→ **WHAT YOU ARE ASKED TO DO**: Lines to return, exactly: from the line with "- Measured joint" to the line with "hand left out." in the entries below, both included.

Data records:
***

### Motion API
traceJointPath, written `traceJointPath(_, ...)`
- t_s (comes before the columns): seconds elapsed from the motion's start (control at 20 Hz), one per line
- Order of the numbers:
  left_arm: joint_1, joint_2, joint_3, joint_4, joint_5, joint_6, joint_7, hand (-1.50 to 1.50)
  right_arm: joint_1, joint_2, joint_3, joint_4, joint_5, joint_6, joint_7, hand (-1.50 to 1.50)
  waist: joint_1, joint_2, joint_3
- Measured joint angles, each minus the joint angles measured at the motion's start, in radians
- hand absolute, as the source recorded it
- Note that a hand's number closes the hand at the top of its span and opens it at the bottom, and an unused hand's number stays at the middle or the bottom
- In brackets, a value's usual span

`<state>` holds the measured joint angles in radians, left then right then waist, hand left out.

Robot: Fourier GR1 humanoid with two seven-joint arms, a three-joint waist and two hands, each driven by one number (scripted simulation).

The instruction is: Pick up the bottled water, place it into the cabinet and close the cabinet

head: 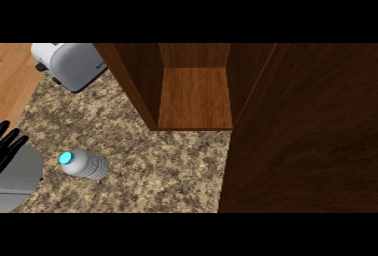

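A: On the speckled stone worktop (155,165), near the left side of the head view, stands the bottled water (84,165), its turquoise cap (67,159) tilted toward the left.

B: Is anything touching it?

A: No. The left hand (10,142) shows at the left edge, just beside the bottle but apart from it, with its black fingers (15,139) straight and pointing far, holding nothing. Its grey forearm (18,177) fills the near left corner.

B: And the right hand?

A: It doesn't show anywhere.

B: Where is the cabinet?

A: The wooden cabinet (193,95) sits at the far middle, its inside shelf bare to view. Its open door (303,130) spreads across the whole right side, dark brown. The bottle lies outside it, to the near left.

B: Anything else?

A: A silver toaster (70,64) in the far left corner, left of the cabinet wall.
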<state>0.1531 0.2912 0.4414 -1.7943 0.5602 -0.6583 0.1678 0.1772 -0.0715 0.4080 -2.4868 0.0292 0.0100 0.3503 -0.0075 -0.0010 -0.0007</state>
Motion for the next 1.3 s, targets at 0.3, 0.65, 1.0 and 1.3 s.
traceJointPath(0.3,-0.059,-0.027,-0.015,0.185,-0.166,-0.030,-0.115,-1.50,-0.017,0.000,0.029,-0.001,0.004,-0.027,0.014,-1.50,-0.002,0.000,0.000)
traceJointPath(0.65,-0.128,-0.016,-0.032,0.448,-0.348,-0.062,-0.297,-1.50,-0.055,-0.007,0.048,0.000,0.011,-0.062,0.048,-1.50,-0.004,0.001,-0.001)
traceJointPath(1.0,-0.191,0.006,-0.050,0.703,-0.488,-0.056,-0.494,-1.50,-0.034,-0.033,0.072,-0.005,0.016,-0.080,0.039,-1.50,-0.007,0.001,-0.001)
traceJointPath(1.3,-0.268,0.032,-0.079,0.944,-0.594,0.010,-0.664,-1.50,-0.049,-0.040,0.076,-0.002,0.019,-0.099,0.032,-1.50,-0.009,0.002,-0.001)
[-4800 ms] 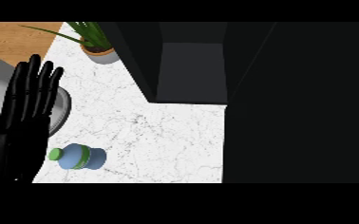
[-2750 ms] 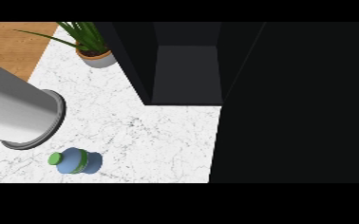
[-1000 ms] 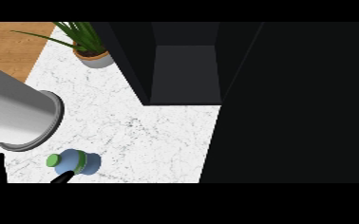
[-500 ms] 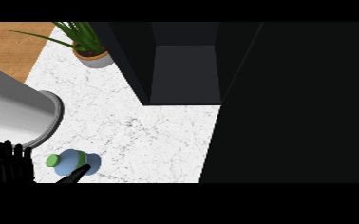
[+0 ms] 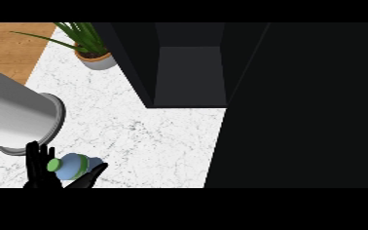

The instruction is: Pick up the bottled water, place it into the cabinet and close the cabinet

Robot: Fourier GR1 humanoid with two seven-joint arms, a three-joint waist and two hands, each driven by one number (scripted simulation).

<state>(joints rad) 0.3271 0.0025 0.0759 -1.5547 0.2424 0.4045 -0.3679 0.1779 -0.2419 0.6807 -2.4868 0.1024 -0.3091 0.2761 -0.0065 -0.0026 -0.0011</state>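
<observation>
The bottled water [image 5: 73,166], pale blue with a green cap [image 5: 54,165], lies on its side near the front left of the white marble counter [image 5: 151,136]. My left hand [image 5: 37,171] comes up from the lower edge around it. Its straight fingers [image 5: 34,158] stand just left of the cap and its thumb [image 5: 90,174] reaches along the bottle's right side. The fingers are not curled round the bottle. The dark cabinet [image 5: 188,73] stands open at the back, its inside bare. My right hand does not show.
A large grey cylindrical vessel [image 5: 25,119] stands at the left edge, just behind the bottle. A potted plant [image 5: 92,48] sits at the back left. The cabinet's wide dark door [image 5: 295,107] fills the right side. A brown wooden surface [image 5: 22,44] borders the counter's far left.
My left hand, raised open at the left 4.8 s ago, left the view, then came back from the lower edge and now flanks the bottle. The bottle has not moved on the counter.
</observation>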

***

→ **COMPLETED EXERCISE**:
- Measured joint angles, each minus the joint angles measured at the motion's start, in radians
- hand absolute, as the source recorded it
- Note that a hand's number closes the hand at the top of its span and opens it at the bottom, and an unused hand's number stays at the middle or the bottom
- In brackets, a value's usual span

`<state>` holds the measured joint angles in radians, left then right then waist, hand left out.

No additional output is expected.